I Reviewed AI-Built SaaS Apps — Here's What They All Got Wrong

The promise of AI-assisted development is real. You can spin up a full-stack SaaS app in a weekend now — auth, payments, database, API — with Cursor or Claude doing the heavy lifting while you steer the product decisions.
I have watched people do it. I have done it myself. It is genuinely impressive how far you can get in a short amount of time.
And then I started reviewing these apps before they launched, and I found the same problems in almost every single one.
The Pattern
AI coding tools are excellent at generating code that works in the happy path. They are much less good at thinking adversarially — at asking what happens when a malicious user probes your auth flow, or what your Stripe webhook handler does when it receives an event you did not expect, or whether your environment variables are actually staying out of your repository.
This is not a criticism of the tools. It is a structural limitation of how they work. They write code that satisfies the prompt. Security, hardening, and edge-case handling are concerns that live outside most prompts.
So the developer ships an app that works great in testing and has a critical vulnerability they never knew about.
The Five Categories That Break Everything
After reviewing multiple AI-built apps, the problems cluster into a small number of categories. Almost every app had at least two of these. Several had all of them.
Authentication. The most common issue is incomplete auth coverage — an API route that should require authentication but does not, because the developer added it after setting up auth and forgot to protect it. The second most common is session handling that does not properly invalidate tokens on sign-out. Both of these are invisible during normal testing because you are always testing as yourself, authenticated.

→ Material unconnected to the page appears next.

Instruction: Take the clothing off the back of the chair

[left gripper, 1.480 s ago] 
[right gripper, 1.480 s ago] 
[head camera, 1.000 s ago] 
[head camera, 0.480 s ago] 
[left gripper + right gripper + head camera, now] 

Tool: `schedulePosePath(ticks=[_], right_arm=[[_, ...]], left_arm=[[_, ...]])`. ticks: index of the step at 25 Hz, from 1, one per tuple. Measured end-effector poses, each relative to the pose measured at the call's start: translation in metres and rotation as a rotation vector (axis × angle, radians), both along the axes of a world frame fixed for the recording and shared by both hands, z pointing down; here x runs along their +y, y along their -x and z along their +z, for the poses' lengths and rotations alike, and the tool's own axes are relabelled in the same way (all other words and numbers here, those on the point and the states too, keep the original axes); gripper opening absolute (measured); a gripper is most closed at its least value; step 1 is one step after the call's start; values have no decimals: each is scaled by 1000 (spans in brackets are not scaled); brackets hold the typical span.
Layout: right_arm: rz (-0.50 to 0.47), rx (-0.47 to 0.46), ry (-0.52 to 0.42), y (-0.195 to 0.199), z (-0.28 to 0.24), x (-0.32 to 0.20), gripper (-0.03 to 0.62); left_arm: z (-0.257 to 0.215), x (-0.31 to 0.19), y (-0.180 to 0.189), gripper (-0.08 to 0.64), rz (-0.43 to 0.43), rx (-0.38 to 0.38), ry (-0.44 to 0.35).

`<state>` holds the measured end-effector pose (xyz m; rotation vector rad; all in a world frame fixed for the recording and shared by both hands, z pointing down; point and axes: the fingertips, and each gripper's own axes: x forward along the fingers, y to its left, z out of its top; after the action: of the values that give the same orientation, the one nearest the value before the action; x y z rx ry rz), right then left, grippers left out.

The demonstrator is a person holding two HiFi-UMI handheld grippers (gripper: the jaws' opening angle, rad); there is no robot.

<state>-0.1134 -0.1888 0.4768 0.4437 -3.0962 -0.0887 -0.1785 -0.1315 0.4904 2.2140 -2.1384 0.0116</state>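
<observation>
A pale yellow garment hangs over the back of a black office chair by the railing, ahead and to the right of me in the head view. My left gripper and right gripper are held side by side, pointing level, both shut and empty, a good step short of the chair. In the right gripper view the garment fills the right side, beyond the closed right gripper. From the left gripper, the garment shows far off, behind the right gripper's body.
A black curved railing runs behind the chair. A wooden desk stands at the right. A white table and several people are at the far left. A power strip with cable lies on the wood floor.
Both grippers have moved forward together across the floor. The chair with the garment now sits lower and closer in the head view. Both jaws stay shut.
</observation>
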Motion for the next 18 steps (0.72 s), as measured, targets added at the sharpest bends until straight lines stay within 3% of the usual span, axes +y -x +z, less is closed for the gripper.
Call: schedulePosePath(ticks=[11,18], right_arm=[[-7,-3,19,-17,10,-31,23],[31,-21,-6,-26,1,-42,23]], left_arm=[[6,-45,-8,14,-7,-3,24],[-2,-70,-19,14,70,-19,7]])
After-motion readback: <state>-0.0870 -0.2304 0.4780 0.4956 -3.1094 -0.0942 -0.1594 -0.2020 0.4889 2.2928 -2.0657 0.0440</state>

Stripe and payment flows. AI-generated Stripe integrations almost always handle the happy path correctly and botch the edge cases. What happens if a customer's payment fails mid-subscription? What if a webhook arrives twice? What if the checkout session expires before the user completes payment? These scenarios are rare enough that they never come up in development and common enough to cause serious problems in production.
Webhook security. This is the single most consistently missed item across every app I have reviewed. Webhooks need to be verified — you need to validate that the incoming request actually came from Stripe (or whichever service is sending it), not from someone who figured out your endpoint URL. The verification code is simple. The consequences of missing it are not.
Environment variable handling. Secrets in the repository, development keys in production, production keys in development — all of these happen more often than they should. AI tools generate code that uses environment variables correctly, but they do not audit whether the variables themselves are being managed safely.
Error handling and information disclosure. Stack traces and verbose error messages are useful in development. In production, they are a roadmap for anyone looking to probe your app. Default error handling from AI-generated code tends to be too verbose for production use.
Why This Matters More for AI-Built Apps
You might be thinking that experienced developers make the same mistakes. They do. But experienced developers also tend to have a checklist — either formal or informal — of things they verify before they ship. They have been burned before.
The developers shipping AI-built apps quickly are often doing so without that scar tissue. They got an app working faster than they ever have before, they are excited about it, and the impulse is to launch while the momentum is there. The security audit feels like something for later.
Later is always too late.
What I Built for This
I put together an audit framework specifically for AI-built SaaS apps — I call it SHIP-SAFE. It is a structured checklist that covers every category above plus a few more: database access patterns, CORS configuration, rate limiting, and the specific Stripe webhook verification pattern that almost no AI-generated code gets right out of the box.
The AI-Built SaaS Launch Audit Kit is $49 and it will walk you through a complete pre-launch security review of your app. It is built for developers who are shipping fast and want to make sure they are not launching a time bomb.
If you have an AI-built app in the pipeline, run this before you flip the switch. The things it catches are not hypothetical — they are the things that have caused real incidents in real apps.
The One Thing to Do Right Now
If you have an AI-built app in production or close to launch, go check your webhook handler. Specifically: are you verifying the webhook signature before processing the payload?
In Stripe, this means calling stripe.webhooks.constructEvent() with the raw body and the Stripe-Signature header. If your handler processes the event before doing that verification, you have an unprotected endpoint that anyone can POST to.
That one fix will not cover everything. But it is the most common critical issue I find, and it takes about ten minutes to address.
Fix the webhook. Then do the rest of the audit before you launch.